[Items listed in a dataset]
Start of Block

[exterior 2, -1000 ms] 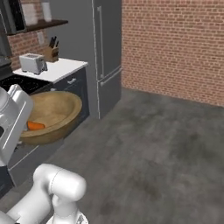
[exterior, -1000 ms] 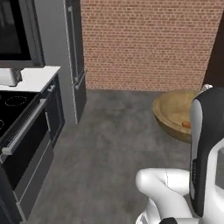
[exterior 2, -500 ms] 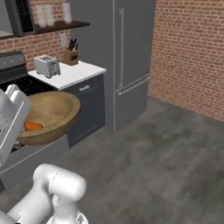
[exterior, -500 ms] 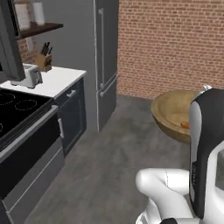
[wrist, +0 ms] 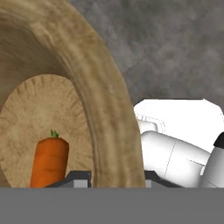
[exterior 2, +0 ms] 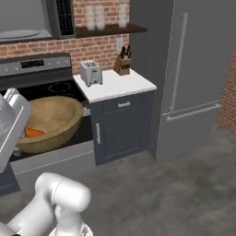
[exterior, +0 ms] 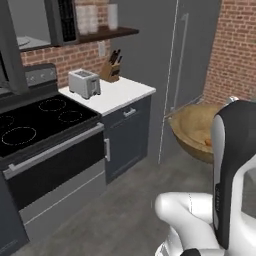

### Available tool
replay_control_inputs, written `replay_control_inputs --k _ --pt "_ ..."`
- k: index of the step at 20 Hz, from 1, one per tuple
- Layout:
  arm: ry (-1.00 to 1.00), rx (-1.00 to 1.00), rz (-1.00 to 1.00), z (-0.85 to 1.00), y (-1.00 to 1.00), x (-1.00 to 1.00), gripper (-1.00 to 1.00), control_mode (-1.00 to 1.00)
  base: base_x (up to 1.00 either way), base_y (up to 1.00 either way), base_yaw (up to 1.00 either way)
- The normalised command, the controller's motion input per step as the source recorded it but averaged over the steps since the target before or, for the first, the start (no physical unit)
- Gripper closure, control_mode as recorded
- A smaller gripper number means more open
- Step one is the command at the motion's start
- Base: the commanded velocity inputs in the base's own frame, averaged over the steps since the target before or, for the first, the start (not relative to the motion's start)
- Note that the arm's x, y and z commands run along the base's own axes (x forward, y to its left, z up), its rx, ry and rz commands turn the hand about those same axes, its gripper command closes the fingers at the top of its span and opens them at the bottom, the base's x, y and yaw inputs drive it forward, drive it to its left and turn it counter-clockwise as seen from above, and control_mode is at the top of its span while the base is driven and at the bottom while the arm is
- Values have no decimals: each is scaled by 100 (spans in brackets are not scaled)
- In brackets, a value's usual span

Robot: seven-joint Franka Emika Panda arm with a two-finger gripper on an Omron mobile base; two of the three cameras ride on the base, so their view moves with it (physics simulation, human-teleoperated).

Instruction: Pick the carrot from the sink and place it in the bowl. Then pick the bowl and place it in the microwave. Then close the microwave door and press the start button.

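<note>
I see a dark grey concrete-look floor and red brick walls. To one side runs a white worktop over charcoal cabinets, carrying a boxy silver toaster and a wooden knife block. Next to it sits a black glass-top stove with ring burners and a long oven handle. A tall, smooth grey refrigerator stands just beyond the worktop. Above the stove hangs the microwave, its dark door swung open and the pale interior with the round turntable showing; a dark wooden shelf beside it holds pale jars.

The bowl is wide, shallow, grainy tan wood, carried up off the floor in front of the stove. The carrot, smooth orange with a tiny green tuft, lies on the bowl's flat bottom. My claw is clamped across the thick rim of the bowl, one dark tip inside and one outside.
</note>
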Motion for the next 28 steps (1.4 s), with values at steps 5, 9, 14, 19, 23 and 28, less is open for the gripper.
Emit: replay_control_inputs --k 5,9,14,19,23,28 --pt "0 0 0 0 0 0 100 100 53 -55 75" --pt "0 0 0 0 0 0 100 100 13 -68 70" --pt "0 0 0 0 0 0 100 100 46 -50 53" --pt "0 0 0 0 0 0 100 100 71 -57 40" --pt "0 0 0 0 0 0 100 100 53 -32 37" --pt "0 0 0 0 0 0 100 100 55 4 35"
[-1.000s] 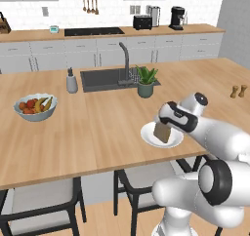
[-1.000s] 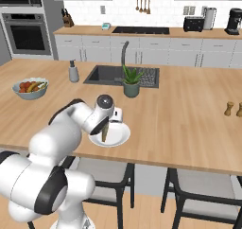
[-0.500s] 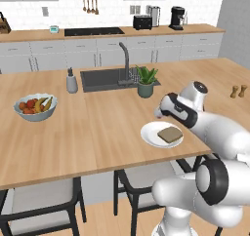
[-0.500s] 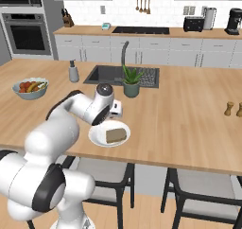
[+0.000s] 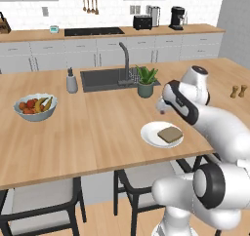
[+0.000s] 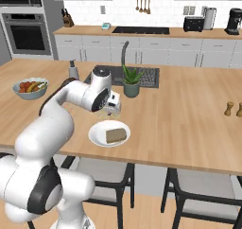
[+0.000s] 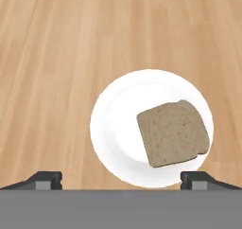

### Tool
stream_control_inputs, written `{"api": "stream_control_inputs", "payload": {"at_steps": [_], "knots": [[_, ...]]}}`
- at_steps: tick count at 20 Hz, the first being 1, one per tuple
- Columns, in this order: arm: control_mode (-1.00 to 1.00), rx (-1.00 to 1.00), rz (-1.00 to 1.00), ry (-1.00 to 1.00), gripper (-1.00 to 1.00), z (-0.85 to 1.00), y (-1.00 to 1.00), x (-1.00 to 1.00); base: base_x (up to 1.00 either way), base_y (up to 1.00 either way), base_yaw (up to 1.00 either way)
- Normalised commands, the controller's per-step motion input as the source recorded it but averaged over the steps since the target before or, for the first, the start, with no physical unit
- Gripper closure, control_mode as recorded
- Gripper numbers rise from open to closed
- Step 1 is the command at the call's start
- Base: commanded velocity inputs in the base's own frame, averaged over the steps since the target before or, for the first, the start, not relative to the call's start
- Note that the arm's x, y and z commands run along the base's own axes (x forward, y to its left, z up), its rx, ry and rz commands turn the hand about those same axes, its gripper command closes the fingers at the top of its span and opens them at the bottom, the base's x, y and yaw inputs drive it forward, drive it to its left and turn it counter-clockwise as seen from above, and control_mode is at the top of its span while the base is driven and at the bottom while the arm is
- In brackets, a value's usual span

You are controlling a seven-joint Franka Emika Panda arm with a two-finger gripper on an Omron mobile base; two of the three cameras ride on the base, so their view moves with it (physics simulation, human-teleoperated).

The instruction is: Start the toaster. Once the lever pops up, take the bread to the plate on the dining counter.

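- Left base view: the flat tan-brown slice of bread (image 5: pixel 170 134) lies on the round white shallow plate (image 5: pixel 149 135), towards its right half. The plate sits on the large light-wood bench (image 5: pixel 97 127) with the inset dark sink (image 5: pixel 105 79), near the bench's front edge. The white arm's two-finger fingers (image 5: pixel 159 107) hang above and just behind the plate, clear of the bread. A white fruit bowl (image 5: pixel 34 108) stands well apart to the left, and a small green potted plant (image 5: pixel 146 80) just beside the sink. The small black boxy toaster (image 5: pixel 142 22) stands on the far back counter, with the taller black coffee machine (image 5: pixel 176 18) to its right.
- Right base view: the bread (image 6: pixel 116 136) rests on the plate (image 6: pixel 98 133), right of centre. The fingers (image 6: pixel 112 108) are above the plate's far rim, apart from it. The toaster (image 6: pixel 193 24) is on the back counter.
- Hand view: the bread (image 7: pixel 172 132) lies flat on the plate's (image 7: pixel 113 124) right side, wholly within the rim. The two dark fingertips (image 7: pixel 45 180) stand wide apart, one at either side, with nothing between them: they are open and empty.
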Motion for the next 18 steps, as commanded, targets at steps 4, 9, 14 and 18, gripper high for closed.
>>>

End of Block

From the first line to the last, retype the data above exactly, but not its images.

Exercise response –
[exterior 2, -1000 ms] 
[exterior, -1000 ms] 
[exterior 2, -500 ms] 
[exterior, -500 ms] 
[wrist, +0 ms] 
[exterior 2, +0 ms] 
[exterior, +0 ms] 

### Available tool
replay_control_inputs, written `replay_control_inputs --k _ --pt "_ ..."`
- k: index of the step at 20 Hz, from 1, one per tuple
- Layout:
  arm: ry (-1.00 to 1.00), rx (-1.00 to 1.00), rz (-1.00 to 1.00), z (-0.85 to 1.00), y (-1.00 to 1.00), x (-1.00 to 1.00), gripper (-1.00 to 1.00), control_mode (-1.00 to 1.00)
  base: base_x (up to 1.00 either way), base_y (up to 1.00 either way), base_yaw (up to 1.00 either way)
- The normalised command, the controller's motion input per step as the source recorded it but averaged over the steps since the target before or, for the first, the start (no physical unit)
- Gripper closure, control_mode as recorded
- A smaller gripper number means more open
- Step one is the command at the motion's start
- Base: the commanded velocity inputs in the base's own frame, averaged over the steps since the target before or, for the first, the start (not relative to the motion's start)
- Note that the arm's x, y and z commands run along the base's own axes (x forward, y to its left, z up), its rx, ry and rz commands turn the hand about those same axes, its gripper command closes the fingers at the top of its span and opens them at the bottom, the base's x, y and yaw inputs drive it forward, drive it to its left and turn it counter-clockwise as seen from above, and control_mode is at the top of its span while the base is driven and at the bottom while the arm is
- Values have no decimals: each is scaled by 100 (spans in brackets are not scaled)
- In brackets, a value's usual span

Robot: seven-joint Franka Emika Panda arm with a two-finger gripper on an Omron mobile base; two of the three cameras ride on the base, so their view moves with it (physics simulation, human-teleoperated).

Instruction: Pick the carrot from the sink and place it in the bowl. Then pick the bowl and place it in the microwave. Then close the microwave door and press the start button.

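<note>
I see a dark grey concrete-look floor and red brick walls. To one side runs a white worktop over charcoal cabinets, carrying a boxy silver toaster and a wooden knife block. Next to it sits a black glass-top stove with ring burners and a long oven handle. A tall, smooth grey refrigerator stands just beyond the worktop. Above the stove hangs the microwave, its dark door swung open and the pale interior with the round turntable showing; a dark wooden shelf beside it holds pale jars.

The bowl is wide, shallow, grainy tan wood, carried up off the floor in front of the stove. The carrot, smooth orange with a tiny green tuft, lies on the bowl's flat bottom. My claw is clamped across the thick rim of the bowl, one dark tip inside and one outside.
</note>
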Motion for the next 28 steps (1.4 s), with values at steps 5, 9, 14, 19, 23 and 28, less is open for the gripper.
Emit: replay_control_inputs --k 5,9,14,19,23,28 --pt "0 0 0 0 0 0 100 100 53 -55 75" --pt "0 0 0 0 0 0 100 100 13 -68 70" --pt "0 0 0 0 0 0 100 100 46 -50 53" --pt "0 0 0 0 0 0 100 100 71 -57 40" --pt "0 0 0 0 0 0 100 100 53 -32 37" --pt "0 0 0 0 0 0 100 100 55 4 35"
[-1.000s] 
[-1.000s] 
[-0.500s] 
[-0.500s] 
[+0.000s] 
[+0.000s] 
[+0.000s] 

### Tool
stream_control_inputs, written `{"api": "stream_control_inputs", "payload": {"at_steps": [_], "knots": [[_, ...]]}}`
- at_steps: tick count at 20 Hz, the first being 1, one per tuple
- Columns, in this order: arm: control_mode (-1.00 to 1.00), rx (-1.00 to 1.00), rz (-1.00 to 1.00), ry (-1.00 to 1.00), gripper (-1.00 to 1.00), z (-0.85 to 1.00), y (-1.00 to 1.00), x (-1.00 to 1.00); base: base_x (up to 1.00 either way), base_y (up to 1.00 either way), base_yaw (up to 1.00 either way)
- Normalised commands, the controller's per-step motion input as the source recorded it but averaged over the steps since the target before or, for the first, the start, with no physical unit
- Gripper closure, control_mode as recorded
- Gripper numbers rise from open to closed
- Step 1 is the command at the call's start
- Base: commanded velocity inputs in the base's own frame, averaged over the steps since the target before or, for the first, the start, not relative to the call's start
- Note that the arm's x, y and z commands run along the base's own axes (x forward, y to its left, z up), its rx, ry and rz commands turn the hand about those same axes, its gripper command closes the fingers at the top of its span and opens them at the bottom, the base's x, y and yaw inputs drive it forward, drive it to its left and turn it counter-clockwise as seen from above, and control_mode is at the top of its span while the base is driven and at the bottom while the arm is
- In brackets, a value's usual span

You are controlling a seven-joint Franka Emika Panda arm with a two-finger gripper on an Omron mobile base; two of the three cameras ride on the base, so their view moves with it (physics simulation, human-teleoperated).

The instruction is: Start the toaster. Once the lever pops up, take the bread to the plate on the dining counter.

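- Left base view: the flat tan-brown slice of bread (image 5: pixel 170 134) lies on the round white shallow plate (image 5: pixel 149 135), towards its right half. The plate sits on the large light-wood bench (image 5: pixel 97 127) with the inset dark sink (image 5: pixel 105 79), near the bench's front edge. The white arm's two-finger fingers (image 5: pixel 159 107) hang above and just behind the plate, clear of the bread. A white fruit bowl (image 5: pixel 34 108) stands well apart to the left, and a small green potted plant (image 5: pixel 146 80) just beside the sink. The small black boxy toaster (image 5: pixel 142 22) stands on the far back counter, with the taller black coffee machine (image 5: pixel 176 18) to its right.
- Right base view: the bread (image 6: pixel 116 136) rests on the plate (image 6: pixel 98 133), right of centre. The fingers (image 6: pixel 112 108) are above the plate's far rim, apart from it. The toaster (image 6: pixel 193 24) is on the back counter.
- Hand view: the bread (image 7: pixel 172 132) lies flat on the plate's (image 7: pixel 113 124) right side, wholly within the rim. The two dark fingertips (image 7: pixel 45 180) stand wide apart, one at either side, with nothing between them: they are open and empty.
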Motion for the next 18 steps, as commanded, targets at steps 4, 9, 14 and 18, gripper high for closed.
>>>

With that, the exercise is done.